# Londinium on order, need some digital scales - recommendations please



## pbsmith (Feb 17, 2021)

Hi,

My Londinium is on order and i want to try and get ahead of the game with what to do when it arrives. Watching lots of videos and reading countless treads and they all seem use a small set of digital scales to weigh out the grind and the shot. Had a look on amazon and ebay and there are 100's to choose from, with and without timers. No idea which is a good or a bad one so can someone please point me in the right direction of a suitable set, preferably not to expensive as my budget has been well and truly blown on the new machine 🙂

Thanks


----------



## Fez (Dec 31, 2018)

I have had a set of these for over two years now. They have been soaked, dropped, travelled to many countries, used for all my weighing needs up to recently, there's visible coffee/stains on the screen and they still work perfectly 👍

https://www.amazon.co.uk/dp/B01DGLFVS0/ref=cm_sw_r_cp_apa_glt_fabc_C64DN3J8W6348QF8BCD3


----------



## 24774 (Mar 8, 2020)

I've got the 0.01g version of the BriFit ones @Fez posted. They're brilliant - same accuracy as £200+ scales, gives an instant reading and can take a bit of water. Nice blue backlight too. No timer though.

They're very simple, they don't have the bells and whistles or build quality of the more expensive brands but if they broke I would buy the exact same ones again.

https://www.amazon.co.uk/High-precision-Back-Lit-Features-Stainless-Batteries/dp/B01JKX4QAC/ref=sr_1_4?dchild=1&keywords=0.01g+scales&qid=1619791261&sr=8-4

For ones with a timer I've seen these recommended:

https://www.blackcatcoffee.co.uk/products/timemore-black-mirror-basic-scales

Also people get these ones:

https://www.blackcatcoffee.co.uk/collections/scales-1/products/copy-of-hario-temperature-conrol-buono-electric-kettle-1

I has these once and found the buttons a bit 'clicky'. But I think they're a reasonably popular choice.

These are all lower end scales.

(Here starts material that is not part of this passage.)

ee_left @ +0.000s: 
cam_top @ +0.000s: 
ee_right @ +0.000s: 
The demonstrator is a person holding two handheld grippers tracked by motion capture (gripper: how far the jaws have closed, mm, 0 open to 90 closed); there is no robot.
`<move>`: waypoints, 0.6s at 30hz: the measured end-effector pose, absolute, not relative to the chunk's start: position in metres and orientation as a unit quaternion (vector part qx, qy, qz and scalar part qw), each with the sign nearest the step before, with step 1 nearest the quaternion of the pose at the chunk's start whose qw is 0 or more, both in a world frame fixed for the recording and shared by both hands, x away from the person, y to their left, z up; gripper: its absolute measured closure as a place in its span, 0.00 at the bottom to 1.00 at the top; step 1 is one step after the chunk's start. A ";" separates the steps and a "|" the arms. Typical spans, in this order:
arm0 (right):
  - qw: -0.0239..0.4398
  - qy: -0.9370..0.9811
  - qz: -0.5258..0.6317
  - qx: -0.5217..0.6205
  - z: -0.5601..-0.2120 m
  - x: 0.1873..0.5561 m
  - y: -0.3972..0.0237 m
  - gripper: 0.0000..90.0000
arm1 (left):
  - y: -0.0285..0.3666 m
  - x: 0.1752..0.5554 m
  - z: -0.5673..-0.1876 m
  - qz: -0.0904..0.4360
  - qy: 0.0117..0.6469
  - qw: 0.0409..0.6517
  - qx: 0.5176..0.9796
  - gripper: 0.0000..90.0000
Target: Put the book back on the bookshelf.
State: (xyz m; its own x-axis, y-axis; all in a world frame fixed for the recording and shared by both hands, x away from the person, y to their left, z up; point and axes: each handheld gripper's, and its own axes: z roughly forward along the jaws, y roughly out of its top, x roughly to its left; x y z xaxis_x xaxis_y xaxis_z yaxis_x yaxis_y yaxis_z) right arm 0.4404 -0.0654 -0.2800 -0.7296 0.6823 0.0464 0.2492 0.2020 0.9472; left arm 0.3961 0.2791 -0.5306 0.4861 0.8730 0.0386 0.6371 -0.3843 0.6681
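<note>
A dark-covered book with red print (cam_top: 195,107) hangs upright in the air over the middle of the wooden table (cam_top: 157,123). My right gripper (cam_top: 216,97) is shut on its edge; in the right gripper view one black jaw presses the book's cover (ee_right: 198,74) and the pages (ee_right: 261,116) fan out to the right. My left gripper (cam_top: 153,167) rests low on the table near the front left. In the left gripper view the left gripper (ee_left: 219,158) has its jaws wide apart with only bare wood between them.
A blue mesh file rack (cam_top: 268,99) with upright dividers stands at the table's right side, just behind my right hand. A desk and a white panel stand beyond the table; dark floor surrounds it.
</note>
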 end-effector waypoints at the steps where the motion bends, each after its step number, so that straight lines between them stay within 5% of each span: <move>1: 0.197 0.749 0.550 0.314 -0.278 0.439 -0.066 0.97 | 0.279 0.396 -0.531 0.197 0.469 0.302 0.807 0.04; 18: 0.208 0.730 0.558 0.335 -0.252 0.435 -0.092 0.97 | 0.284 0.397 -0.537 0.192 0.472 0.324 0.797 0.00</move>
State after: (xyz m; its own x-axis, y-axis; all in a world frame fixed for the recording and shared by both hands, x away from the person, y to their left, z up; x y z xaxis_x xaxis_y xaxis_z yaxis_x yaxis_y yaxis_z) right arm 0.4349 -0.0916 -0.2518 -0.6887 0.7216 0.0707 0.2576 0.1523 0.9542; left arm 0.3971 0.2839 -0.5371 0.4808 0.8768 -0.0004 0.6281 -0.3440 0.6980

The more expensive ones will allow you to use an app and give you more info. Maybe as you have a Londinium you want high end scales to match! Acaia is the brand to look for there. Or may Felicita Arc.


----------



## iroko (Nov 9, 2012)

Iv'e got the same set as CocoLoco, very happy with them.

What Londinium model are you getting, Fantastic machine, you wont be disappointed, along with the top support you get from Reiss.


----------



## 4085 (Nov 23, 2012)

Just buy a set from ebay. You do not need anything fancy. Then when you get them wet you are not worried. The ability to weigh to 0.01 gm is nonsense. With coffee, you let your taste buds do the talking so if they tell you the coffee is not right...........more importantly, do you know what the scales do within the process?


----------



## pbsmith (Feb 17, 2021)

iroko said:


> Iv'e got the same set as CocoLoco, very happy with them.
> 
> What Londinium model are you getting, Fantastic machine, you wont be disappointed, along with the top support you get from Reiss.


 Londinium Compressa i need to confirm my mains water pressure is high enough before I confirm the order (see new post)


----------



## pbsmith (Feb 17, 2021)

dfk41 said:


> ...more importantly, do you know what the scales do within the process?


 Watched countless videos on youtube and read loads of threads on here so hopefully I do now 🙂


----------



## 4085 (Nov 23, 2012)

@pbsmith Well matey, if you get stuck, all you need to do is ask on here....what price is the Compressa when it lands with you


----------



## pbsmith (Feb 17, 2021)

dfk41 said:


> @pbsmith Well matey, if you get stuck, all you need to do is ask on here....what price is the Compressa when it lands with you


 Is that the Wife price or the real one 🤣

officially its £1500 if anyone asks 
unofficially it's £2261.50 including the vat (and less the 9% for bacs payment) got in just before the 5% price increase


----------



## 4085 (Nov 23, 2012)

@pbsmith 9% for BACS.......thats a world record! £1500 plus vat is @1800 surely?


----------



## The Systemic Kid (Nov 23, 2012)

pbsmith said:


> Is that the Wife price or the real one 🤣
> 
> officially its £1500 if anyone asks
> unofficially it's £2261.50 including the vat (and less the 9% for bacs payment) got in just before the 5% price increase


 Reiss is providing a 9% discount for BACS payment? Is that available for all Londinium purchases?


----------



## 4085 (Nov 23, 2012)

@The Systemic Kid Smacks of desperation somewhat!


----------



## pbsmith (Feb 17, 2021)

The Systemic Kid said:


> Reiss is providing a 9% discount for BACS payment? Is that available for all Londinium purchases?


 Looks to be


----------



## pbsmith (Feb 17, 2021)

dfk41 said:


> @pbsmith 9% for BACS.......thats a world record! £1500 plus vat is @1800 surely?


 The £1500 is the wife price so vat is irrelevant 😀

it actually cost all in less discounts and including the vat £2261


----------



## 4085 (Nov 23, 2012)

@pbsmith



pbsmith said:


> The £1500 is the wife price so vat is irrelevant 😀
> 
> it actually cost all in less discounts and including the vat £2261


 My bad, I misread what you actually said!


----------